Task brief:
Only the lines below, from the one with "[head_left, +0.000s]" through the one with "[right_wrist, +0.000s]", are to be written out, exactly.

Data excerpts below:

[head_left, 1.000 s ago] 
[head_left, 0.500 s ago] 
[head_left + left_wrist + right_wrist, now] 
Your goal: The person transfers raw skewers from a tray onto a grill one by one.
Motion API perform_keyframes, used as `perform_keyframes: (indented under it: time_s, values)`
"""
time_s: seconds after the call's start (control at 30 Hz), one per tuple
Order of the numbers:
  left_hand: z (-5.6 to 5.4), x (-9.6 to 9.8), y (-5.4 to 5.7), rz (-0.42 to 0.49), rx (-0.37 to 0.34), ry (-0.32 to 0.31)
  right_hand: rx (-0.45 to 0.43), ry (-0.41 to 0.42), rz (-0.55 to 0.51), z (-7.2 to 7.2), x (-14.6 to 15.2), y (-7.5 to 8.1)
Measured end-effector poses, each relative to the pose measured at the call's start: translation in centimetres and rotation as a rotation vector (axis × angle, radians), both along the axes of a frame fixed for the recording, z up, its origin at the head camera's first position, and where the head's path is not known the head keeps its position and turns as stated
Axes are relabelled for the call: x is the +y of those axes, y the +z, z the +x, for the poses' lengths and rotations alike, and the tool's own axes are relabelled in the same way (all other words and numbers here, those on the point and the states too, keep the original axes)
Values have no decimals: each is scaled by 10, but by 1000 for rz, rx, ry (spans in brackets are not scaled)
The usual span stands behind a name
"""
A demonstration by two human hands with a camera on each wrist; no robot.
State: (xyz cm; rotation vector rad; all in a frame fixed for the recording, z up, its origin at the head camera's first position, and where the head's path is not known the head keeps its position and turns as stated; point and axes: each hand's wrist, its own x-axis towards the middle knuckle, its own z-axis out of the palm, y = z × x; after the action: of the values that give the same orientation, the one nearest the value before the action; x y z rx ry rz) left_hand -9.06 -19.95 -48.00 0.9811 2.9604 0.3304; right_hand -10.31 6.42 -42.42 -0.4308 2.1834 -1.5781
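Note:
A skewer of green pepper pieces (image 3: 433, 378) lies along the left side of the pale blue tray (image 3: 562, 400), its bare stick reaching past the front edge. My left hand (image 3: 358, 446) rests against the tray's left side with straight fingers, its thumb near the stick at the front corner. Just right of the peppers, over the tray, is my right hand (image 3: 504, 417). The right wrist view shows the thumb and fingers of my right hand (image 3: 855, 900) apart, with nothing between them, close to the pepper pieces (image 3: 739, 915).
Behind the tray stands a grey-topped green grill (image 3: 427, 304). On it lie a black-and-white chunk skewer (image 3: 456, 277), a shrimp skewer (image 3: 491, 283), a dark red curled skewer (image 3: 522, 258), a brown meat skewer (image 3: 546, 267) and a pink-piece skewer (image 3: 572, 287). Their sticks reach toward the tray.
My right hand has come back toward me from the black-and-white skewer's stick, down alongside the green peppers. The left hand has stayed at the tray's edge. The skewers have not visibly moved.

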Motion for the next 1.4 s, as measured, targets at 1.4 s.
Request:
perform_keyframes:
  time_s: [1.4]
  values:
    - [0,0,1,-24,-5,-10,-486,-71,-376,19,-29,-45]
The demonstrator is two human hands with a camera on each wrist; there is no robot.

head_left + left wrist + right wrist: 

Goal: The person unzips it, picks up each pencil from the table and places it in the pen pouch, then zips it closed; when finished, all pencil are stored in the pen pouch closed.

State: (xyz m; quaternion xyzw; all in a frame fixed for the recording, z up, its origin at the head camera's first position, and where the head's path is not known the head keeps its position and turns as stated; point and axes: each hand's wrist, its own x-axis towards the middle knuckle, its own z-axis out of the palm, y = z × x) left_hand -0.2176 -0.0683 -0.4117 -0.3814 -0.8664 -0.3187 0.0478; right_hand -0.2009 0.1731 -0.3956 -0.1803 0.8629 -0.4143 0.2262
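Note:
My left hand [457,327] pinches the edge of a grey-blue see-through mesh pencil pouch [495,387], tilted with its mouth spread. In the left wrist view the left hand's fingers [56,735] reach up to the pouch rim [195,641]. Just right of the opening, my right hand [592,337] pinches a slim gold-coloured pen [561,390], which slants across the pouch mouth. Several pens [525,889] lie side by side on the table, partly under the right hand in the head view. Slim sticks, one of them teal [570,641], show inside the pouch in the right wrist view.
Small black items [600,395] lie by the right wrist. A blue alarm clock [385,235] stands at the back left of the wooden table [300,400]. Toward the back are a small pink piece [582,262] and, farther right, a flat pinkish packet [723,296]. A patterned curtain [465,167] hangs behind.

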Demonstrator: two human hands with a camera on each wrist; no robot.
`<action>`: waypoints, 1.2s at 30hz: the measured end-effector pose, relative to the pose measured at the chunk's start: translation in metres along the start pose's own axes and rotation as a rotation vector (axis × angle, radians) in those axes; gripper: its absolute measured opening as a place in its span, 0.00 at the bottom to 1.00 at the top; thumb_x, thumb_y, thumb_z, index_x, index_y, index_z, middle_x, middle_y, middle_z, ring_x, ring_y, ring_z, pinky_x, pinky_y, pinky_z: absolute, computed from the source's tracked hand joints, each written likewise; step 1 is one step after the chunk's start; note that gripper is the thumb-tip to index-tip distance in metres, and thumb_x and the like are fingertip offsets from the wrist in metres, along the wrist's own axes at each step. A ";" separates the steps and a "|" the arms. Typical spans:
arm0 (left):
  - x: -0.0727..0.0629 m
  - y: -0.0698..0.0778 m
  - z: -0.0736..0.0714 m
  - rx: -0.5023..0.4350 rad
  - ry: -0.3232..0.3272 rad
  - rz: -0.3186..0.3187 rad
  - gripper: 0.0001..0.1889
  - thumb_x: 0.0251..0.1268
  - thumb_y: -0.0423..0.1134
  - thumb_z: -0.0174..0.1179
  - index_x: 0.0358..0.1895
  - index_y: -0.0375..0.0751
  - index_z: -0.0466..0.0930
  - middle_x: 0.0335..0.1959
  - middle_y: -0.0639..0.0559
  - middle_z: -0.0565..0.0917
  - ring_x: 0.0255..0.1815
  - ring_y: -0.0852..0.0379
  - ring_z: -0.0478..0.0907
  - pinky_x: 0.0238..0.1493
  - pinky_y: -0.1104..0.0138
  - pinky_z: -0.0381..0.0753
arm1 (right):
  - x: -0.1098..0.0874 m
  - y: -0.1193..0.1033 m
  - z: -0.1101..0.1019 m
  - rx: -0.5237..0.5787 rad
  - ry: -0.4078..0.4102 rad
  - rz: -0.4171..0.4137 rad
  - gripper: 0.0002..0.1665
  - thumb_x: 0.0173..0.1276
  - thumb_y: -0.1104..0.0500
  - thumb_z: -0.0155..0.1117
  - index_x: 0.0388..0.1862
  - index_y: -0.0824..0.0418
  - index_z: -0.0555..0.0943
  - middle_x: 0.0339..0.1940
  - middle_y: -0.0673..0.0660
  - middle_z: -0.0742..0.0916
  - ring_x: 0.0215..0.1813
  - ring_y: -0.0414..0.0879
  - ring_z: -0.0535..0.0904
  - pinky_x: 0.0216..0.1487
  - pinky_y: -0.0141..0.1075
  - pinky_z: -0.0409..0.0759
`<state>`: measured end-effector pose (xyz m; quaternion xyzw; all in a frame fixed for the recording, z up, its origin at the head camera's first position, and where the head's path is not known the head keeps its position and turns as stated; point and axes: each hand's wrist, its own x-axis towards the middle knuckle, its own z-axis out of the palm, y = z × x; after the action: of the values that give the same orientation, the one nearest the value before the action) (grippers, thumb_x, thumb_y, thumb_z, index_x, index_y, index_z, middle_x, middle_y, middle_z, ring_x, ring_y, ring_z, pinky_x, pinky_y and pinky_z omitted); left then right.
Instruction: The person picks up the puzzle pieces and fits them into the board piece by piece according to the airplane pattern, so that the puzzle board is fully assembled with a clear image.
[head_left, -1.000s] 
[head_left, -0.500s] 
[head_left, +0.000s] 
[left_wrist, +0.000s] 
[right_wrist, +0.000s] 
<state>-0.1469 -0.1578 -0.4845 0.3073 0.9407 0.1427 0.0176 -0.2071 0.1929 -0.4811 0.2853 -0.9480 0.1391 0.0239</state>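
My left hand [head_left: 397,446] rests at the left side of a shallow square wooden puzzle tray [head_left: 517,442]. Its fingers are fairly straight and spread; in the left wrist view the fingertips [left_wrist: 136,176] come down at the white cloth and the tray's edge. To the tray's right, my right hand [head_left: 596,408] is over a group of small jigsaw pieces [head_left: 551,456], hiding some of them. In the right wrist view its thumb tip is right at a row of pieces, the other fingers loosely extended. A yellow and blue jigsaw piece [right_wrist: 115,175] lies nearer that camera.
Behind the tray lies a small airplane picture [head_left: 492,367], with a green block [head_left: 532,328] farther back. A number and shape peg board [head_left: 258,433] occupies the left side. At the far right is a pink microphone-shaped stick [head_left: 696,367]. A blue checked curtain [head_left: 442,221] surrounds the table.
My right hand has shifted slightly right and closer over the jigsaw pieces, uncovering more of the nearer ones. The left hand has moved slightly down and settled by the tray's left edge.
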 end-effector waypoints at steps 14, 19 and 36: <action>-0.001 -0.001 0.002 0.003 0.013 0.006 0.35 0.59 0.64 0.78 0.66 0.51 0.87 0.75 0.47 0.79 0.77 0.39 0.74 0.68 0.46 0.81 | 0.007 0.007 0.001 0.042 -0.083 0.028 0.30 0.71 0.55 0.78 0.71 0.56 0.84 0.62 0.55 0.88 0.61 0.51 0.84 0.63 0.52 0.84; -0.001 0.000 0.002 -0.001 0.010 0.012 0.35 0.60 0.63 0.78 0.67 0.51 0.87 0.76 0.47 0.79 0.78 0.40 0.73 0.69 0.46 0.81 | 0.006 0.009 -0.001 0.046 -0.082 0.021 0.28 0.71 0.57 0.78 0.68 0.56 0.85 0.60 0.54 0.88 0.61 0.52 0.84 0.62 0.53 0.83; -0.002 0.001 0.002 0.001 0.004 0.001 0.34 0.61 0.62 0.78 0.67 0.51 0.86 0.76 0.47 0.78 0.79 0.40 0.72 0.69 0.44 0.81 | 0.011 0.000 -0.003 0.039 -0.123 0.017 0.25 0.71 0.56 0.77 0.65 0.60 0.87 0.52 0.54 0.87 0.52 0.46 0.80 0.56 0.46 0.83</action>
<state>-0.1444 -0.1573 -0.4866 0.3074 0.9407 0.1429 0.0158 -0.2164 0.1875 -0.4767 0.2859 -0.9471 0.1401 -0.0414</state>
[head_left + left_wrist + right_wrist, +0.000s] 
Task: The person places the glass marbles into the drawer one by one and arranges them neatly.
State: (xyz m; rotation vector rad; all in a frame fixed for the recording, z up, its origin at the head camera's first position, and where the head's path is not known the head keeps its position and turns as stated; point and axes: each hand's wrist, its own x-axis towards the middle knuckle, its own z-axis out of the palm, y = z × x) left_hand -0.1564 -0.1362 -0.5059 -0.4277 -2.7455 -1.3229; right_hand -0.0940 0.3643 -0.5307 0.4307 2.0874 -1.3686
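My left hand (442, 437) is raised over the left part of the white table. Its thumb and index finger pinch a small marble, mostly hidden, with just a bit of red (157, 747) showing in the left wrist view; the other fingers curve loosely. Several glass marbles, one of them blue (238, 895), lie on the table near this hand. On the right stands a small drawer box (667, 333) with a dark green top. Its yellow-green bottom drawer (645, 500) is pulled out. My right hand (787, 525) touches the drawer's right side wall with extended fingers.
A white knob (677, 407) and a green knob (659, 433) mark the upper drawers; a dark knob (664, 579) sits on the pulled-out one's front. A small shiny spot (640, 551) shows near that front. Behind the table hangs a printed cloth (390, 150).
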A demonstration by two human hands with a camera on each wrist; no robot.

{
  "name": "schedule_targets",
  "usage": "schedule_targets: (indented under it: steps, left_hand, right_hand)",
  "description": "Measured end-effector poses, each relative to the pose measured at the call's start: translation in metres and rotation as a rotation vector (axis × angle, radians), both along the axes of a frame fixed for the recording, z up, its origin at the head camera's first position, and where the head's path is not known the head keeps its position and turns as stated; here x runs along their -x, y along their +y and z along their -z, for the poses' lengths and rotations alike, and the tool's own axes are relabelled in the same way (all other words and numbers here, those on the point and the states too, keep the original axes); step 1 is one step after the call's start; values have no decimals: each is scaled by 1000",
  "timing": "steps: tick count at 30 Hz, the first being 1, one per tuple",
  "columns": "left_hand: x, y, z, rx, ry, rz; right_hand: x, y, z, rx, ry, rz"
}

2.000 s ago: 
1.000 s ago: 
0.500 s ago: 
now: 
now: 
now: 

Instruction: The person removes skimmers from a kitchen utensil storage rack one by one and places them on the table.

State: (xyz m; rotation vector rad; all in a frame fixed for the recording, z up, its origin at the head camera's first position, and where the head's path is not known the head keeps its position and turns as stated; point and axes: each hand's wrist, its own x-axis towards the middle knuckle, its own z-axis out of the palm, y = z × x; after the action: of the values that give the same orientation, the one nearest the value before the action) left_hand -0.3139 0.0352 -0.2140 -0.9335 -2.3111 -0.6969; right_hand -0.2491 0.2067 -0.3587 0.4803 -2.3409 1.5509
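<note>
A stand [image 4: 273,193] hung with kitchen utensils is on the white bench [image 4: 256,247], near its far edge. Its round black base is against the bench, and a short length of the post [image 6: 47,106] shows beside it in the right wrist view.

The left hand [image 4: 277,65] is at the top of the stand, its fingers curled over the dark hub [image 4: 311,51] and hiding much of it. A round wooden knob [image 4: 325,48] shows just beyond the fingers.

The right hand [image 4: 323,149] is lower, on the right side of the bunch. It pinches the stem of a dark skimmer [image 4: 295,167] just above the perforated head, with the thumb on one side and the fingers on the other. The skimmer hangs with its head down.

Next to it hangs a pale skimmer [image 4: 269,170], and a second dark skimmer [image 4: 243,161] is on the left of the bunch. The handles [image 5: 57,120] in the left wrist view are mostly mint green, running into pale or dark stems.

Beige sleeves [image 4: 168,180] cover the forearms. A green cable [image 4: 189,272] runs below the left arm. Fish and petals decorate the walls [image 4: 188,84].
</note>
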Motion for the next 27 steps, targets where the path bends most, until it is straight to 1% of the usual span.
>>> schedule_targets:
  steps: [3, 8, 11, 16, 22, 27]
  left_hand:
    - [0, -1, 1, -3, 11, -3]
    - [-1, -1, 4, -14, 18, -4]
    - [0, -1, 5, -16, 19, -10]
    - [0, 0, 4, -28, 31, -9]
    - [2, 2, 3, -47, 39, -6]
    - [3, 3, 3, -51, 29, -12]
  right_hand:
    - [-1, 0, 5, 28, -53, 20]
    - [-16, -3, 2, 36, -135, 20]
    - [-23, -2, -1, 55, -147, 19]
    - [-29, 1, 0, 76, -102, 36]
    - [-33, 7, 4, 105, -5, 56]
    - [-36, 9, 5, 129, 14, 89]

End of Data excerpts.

Answer box:
[head_left, +0.000s] 
[left_wrist, +0.000s] 
[right_wrist, +0.000s] 

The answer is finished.